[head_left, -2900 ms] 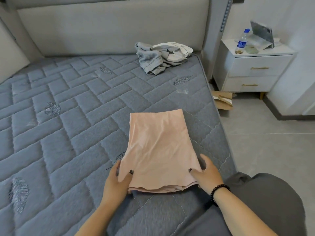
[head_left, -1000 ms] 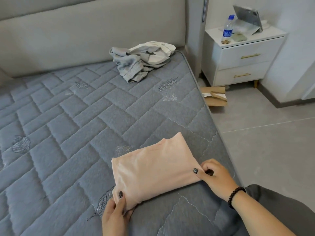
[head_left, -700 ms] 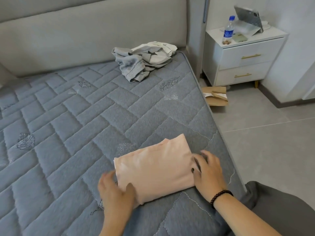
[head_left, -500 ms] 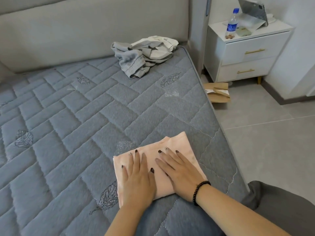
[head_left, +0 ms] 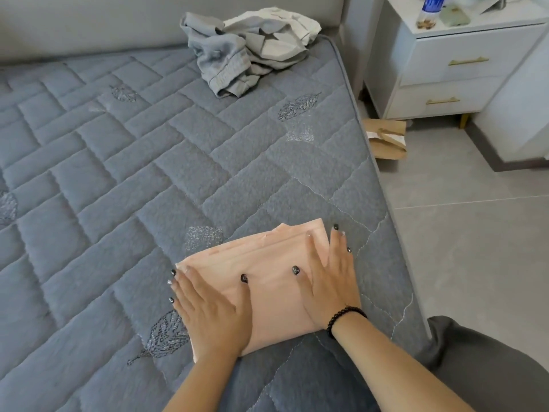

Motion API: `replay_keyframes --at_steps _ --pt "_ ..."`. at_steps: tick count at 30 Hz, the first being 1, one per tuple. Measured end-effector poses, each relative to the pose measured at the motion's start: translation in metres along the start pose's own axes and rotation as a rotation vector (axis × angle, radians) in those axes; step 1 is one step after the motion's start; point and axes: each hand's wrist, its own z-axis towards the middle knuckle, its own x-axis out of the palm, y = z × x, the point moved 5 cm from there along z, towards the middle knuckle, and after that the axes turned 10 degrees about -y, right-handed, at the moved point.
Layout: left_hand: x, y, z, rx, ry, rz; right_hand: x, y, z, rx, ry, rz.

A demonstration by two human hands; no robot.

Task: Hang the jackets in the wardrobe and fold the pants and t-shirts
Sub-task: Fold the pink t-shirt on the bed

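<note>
A folded pink garment near the right edge of a quilted grey mattress is pressed flat by the left hand and right hand, fingers straight and spread. Crumpled grey clothes are piled by the headboard; a white nightstand is seen beyond.

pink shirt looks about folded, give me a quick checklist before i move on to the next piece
1. Pink shirt folded into a compact stack: ok.
2. Edges lined up: not ok, layers step apart at the far edge.
3. Left hand and right hand flat on it, gripping nothing: ok.
4. Shirt fully on the mattress: ok, though near its right edge.
5. Next pieces in view: ok, grey pile by the headboard.
6. What the pile holds, pants or shirts: cannot tell.
</note>
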Motion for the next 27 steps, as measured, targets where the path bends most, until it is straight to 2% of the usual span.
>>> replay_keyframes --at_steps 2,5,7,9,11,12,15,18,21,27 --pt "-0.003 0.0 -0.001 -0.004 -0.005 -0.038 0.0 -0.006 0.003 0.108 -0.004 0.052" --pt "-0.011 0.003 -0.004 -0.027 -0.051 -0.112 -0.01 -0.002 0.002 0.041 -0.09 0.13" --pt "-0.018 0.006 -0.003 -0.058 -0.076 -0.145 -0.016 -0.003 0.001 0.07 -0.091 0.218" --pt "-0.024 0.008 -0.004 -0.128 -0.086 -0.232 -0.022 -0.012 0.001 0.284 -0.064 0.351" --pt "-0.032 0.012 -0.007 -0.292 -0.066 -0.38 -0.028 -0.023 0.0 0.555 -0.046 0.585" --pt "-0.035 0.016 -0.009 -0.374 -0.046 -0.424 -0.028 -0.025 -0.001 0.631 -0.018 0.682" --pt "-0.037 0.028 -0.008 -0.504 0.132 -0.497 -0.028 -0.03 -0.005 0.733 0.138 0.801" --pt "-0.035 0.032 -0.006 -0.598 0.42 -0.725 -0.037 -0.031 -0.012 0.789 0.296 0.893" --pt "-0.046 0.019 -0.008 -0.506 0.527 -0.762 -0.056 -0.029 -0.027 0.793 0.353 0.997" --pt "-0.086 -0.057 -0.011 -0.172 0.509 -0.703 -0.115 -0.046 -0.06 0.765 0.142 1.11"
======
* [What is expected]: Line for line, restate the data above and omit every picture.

* [Answer to the exercise]:
[head_left, -2900 ms] 
[head_left, -1000 ms] 
[head_left, -700 ms] 
[head_left, -500 ms] 
[head_left, +0 ms] 

Motion API: `replay_keyframes --at_steps _ --pt "_ ..."`. at_steps: tick count at 30 Hz, the first being 1, one per tuple. Measured end-effector poses, each relative to the pose measured at the motion's start: translation in metres along the start pose's own axes and rotation as a rotation vector (axis × angle, radians) in those axes; step 1 is one step after the motion's start; point and axes: each hand's wrist, its own z-axis towards the middle knuckle, its own x-axis out of the palm, y = z × x, the point moved 5 cm from there along z, towards the middle knuckle, and after that the axes turned 10 degrees about -y, right-handed, at the moved point.
Layout: left_hand: x, y, z, rx, ry, rz; right_hand: x, y, z, rx, ry, rz.

A demonstration by two human hands; no robot.

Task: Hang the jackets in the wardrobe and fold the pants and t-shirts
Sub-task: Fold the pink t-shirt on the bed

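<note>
A folded pink garment near the right edge of a quilted grey mattress is pressed flat by the left hand and right hand, fingers straight and spread. Crumpled grey clothes are piled by the headboard; a white nightstand is seen beyond.

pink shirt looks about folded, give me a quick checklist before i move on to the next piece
1. Pink shirt folded into a compact stack: ok.
2. Edges lined up: not ok, layers step apart at the far edge.
3. Left hand and right hand flat on it, gripping nothing: ok.
4. Shirt fully on the mattress: ok, though near its right edge.
5. Next pieces in view: ok, grey pile by the headboard.
6. What the pile holds, pants or shirts: cannot tell.
</note>
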Motion for the next 27 steps, as measured, targets where the path bends most, until it is straight to 2% of the usual span.
>>> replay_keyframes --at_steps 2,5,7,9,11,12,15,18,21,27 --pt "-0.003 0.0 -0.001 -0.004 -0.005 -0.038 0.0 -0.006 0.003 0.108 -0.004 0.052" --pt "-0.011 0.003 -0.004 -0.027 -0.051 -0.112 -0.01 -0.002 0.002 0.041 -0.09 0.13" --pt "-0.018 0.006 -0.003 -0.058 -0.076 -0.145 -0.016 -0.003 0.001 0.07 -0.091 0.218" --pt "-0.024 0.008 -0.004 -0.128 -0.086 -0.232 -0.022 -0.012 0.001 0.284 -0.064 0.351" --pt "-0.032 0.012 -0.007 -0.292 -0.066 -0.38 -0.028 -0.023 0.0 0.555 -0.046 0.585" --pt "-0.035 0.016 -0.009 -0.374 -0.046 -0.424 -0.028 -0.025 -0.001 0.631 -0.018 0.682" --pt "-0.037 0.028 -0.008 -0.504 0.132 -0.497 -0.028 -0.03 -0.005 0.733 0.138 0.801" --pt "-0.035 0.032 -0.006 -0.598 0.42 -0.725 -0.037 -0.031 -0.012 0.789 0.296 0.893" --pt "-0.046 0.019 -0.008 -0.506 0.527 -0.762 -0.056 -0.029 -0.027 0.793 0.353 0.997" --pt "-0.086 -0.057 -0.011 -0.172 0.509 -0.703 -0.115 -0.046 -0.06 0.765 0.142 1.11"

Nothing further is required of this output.